Extract all lines that hold "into" from the records below.

Saved data entries:
________________________
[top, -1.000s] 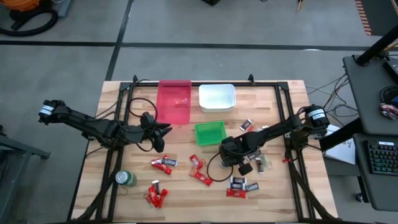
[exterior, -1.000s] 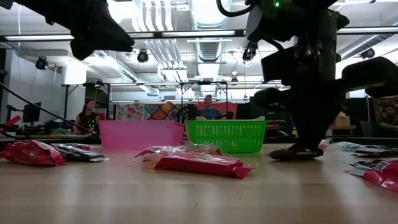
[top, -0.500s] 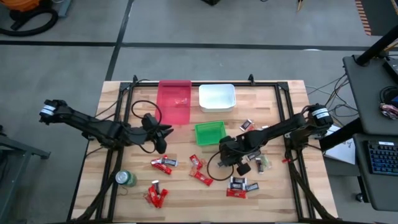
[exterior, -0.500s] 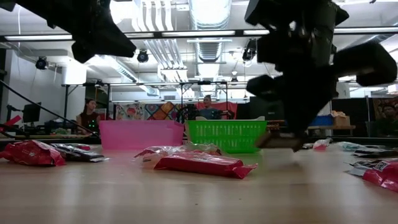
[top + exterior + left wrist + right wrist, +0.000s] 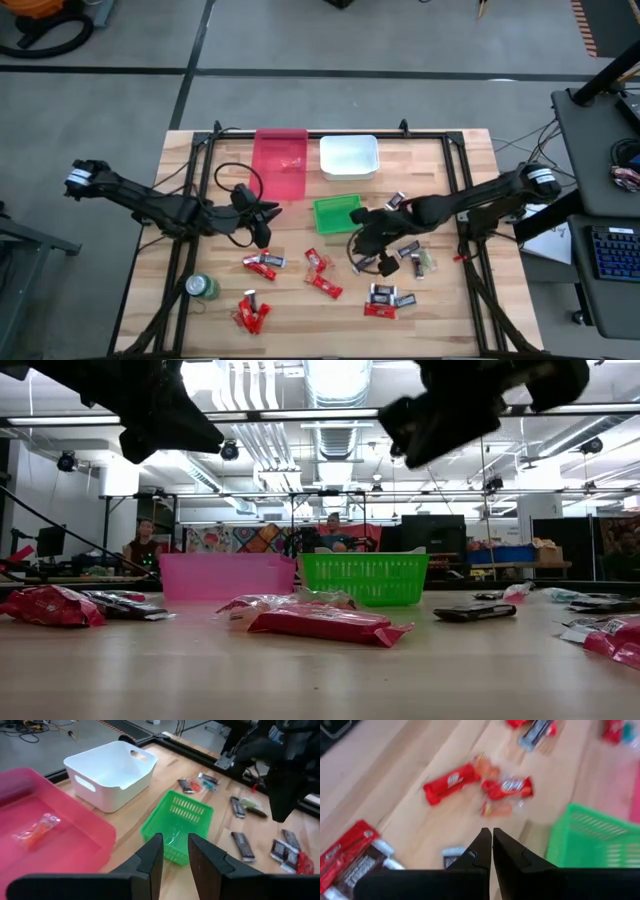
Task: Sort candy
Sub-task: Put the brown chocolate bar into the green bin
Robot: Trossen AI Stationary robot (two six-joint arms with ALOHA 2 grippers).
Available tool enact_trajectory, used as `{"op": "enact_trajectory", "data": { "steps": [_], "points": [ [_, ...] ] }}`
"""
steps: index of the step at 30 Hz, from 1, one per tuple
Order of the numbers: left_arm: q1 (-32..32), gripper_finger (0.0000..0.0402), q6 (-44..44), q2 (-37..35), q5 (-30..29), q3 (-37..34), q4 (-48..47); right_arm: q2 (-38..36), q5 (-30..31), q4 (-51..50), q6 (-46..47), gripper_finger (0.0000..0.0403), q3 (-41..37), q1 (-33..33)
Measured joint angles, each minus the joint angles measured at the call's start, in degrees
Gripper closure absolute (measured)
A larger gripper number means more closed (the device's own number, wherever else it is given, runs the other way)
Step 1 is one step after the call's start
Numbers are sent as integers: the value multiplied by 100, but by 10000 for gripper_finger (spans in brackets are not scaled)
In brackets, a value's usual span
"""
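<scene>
The candy lies scattered over the near half of the wooden table (image 5: pixel 460 160): a red-wrapped bar (image 5: pixel 326 286) and another red piece (image 5: pixel 315 259) toward the middle, two red ones (image 5: pixel 262 264) to their left, more red ones (image 5: pixel 252 311) near the front edge by the green can (image 5: pixel 203 287), and dark black-and-silver pieces (image 5: pixel 385 297) and (image 5: pixel 410 249) on the right side. One dark-wrapped piece (image 5: pixel 454 854) shows just under the right gripper (image 5: pixel 492 849), whose fingers are pressed together with nothing visible between them; whether it carries anything I cannot tell for certain. In the overhead view the right gripper (image 5: pixel 368 232) hangs just beside the near right corner of the green basket (image 5: pixel 322 224), with the dark pieces lying immediately toward the front of it and the red bar a little further to the front left, its long axis running diagonally. The left gripper (image 5: pixel 173 854) has its fingers slightly parted and empty, pointing toward the green basket from the left; it hovers at (image 5: pixel 262 214), near the pink bin (image 5: pixel 281 187), which holds one orange sweet (image 5: pixel 38 829), with the white bin (image 5: pixel 348 171) behind the basket. The right arm looks much the nearer to the dark pieces, the left to the two red ones at the left
</scene>
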Motion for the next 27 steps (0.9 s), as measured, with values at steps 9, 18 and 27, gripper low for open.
{"op": "enact_trajectory", "data": {
  "steps": [9, 18, 27],
  "points": [
    [-327, 327, 11, 431, 19, 0, 608, -122, 32, 67, 234, 394, -43, -40],
    [-713, 327, 310, 841, 8, 0, 1404, -345, -459, 1839, 401, 394, -1477, 40],
    [-792, 327, 475, 1147, -46, 2, 1772, -512, -265, 3569, 1109, 394, -3082, 39]
  ]
}}
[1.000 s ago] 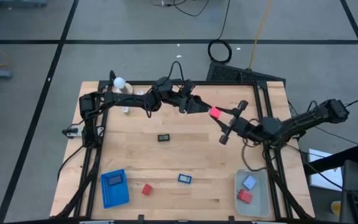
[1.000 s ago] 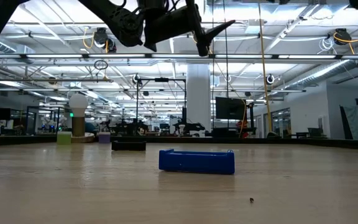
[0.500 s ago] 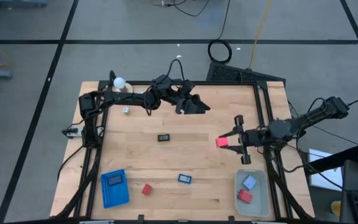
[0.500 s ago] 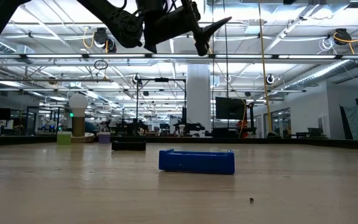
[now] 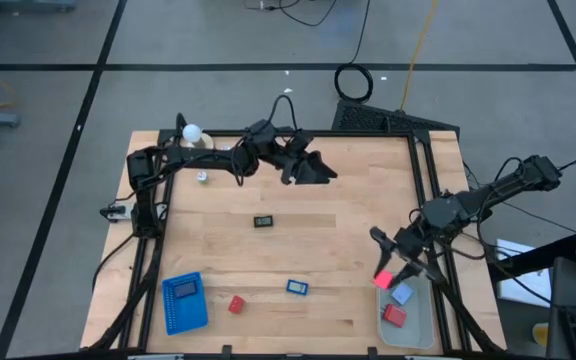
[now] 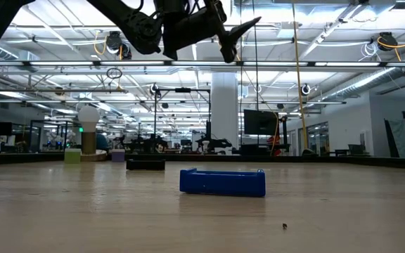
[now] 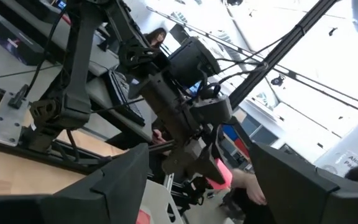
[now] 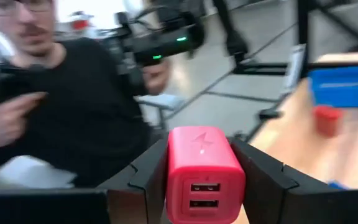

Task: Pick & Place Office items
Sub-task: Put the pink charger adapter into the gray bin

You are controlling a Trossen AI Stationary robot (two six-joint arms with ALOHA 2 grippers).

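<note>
My right gripper (image 5: 385, 274) is shut on a red block (image 5: 383, 280) with two USB ports (image 8: 205, 174), over the far-left corner of the pale bin (image 5: 420, 330). In the bin lie a pale-blue bit (image 5: 401, 293) and another red block (image 5: 395, 315). On the table lie a black piece (image 5: 264, 221), a blue piece (image 5: 297, 287) and a small red block (image 5: 236, 304). My left gripper (image 5: 326, 172) hangs open and high over the table's far middle, holding nothing. My right gripper pinches the red block between its two fingers, one on each opposite side wall (image 8: 173, 177). The face with the ports (image 8: 205, 199) looks back at the wrist camera. The fingers slant toward the table's near-left. The block is lifted clear above the bin's corner.
A blue ribbed tray (image 5: 184, 301) sits at the near-left. A white ball on its tan base (image 5: 192, 132) and a tiny whitish bit (image 5: 202, 178) are at the far-left. A person in a black top (image 8: 73, 106) stands beyond the table.
My right gripper has carried the red block from the table's far middle toward the near-right, swinging around as it went, and now holds it over the bin's corner. It has stayed shut on the block throughout.
</note>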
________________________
SOLUTION FOR THIS TASK -
Sub-task: Put the brown chocolate bar into the green bin
Sub-task: Put the pink charger adapter into the gray bin

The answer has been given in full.